Instructions for the task:
For every line in the material below that holds "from", report the line.

*** Supplied material ***

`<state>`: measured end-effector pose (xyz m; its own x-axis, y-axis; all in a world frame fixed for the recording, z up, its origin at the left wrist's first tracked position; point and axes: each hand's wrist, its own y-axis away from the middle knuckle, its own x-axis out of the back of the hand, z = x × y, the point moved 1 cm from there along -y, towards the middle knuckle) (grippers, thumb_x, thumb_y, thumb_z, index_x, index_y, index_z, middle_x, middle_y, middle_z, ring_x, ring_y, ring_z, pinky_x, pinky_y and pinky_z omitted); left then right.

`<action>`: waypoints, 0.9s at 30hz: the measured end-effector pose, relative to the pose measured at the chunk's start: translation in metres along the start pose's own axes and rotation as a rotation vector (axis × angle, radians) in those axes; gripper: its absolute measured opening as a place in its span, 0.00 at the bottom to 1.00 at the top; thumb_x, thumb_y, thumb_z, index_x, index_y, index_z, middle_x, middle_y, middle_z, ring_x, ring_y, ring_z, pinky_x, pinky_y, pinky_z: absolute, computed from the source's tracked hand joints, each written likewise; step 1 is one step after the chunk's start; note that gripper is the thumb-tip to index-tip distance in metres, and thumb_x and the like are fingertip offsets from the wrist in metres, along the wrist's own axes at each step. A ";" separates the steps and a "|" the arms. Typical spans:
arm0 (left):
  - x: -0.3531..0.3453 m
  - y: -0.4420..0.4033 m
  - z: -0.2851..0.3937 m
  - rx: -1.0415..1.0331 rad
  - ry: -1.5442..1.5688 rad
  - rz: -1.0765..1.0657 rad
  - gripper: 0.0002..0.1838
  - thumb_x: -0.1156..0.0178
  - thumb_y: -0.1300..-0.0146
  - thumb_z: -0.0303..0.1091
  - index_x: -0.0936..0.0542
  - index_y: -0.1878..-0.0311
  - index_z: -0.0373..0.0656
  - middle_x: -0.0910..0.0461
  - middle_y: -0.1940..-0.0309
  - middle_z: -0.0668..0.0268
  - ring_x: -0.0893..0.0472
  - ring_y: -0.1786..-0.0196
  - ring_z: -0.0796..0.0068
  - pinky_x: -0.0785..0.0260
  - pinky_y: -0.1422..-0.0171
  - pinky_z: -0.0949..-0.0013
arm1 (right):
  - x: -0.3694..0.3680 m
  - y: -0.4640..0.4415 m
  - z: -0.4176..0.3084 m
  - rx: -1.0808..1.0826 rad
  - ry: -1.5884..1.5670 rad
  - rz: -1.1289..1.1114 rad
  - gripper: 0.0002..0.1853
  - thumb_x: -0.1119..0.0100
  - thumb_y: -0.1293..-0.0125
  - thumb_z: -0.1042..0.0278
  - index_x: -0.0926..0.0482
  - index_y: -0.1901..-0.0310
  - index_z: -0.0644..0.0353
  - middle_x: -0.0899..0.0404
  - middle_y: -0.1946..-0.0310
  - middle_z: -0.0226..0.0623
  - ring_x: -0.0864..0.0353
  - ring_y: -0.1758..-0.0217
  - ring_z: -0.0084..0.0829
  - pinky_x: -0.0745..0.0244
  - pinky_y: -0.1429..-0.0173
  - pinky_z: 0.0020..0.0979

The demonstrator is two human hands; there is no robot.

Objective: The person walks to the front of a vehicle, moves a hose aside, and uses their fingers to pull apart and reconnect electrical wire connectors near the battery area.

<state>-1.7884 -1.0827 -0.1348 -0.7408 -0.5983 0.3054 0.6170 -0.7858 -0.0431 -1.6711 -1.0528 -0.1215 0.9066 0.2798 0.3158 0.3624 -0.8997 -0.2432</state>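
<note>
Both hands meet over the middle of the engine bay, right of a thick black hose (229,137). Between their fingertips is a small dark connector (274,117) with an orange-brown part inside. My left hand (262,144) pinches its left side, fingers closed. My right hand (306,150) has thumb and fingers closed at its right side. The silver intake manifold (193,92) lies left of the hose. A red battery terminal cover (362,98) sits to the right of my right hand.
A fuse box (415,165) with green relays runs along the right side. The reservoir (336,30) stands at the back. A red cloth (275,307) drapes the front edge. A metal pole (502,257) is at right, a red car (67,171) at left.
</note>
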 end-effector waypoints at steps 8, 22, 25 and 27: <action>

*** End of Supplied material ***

Completed exercise:
`<state>`: measured end-effector pose (xyz m; its own x-axis, y-axis; all in a world frame fixed for the recording, z up, its origin at the left wrist's first tracked position; point and axes: each hand's wrist, its own y-axis away from the middle knuckle, its own x-axis out of the back of the hand, z = x × y, the point moved 1 cm from there along -y, towards the middle knuckle) (grippers, thumb_x, thumb_y, thumb_z, index_x, index_y, index_z, middle_x, middle_y, middle_z, ring_x, ring_y, ring_z, pinky_x, pinky_y and pinky_z omitted); left then right.
`<action>`: waypoints, 0.9s at 30hz: the measured end-effector pose, relative to the pose measured at the chunk's start: translation in metres along the start pose's own axes and rotation as a rotation vector (axis × angle, radians) in those axes; gripper: its absolute measured opening as a place in its span, 0.00 at the bottom to 1.00 at the top; thumb_x, thumb_y, thumb_z, index_x, index_y, index_z, middle_x, middle_y, middle_z, ring_x, ring_y, ring_z, pinky_x, pinky_y, pinky_z: absolute, computed from the source's tracked hand joints, each written likewise; step 1 is one step after the chunk's start; note that gripper is the thumb-tip to index-tip distance in metres, and thumb_x and the like are fingertip offsets from the wrist in metres, along the wrist's own axes at each step. A ";" separates the steps and a "|" the arms. Typical spans:

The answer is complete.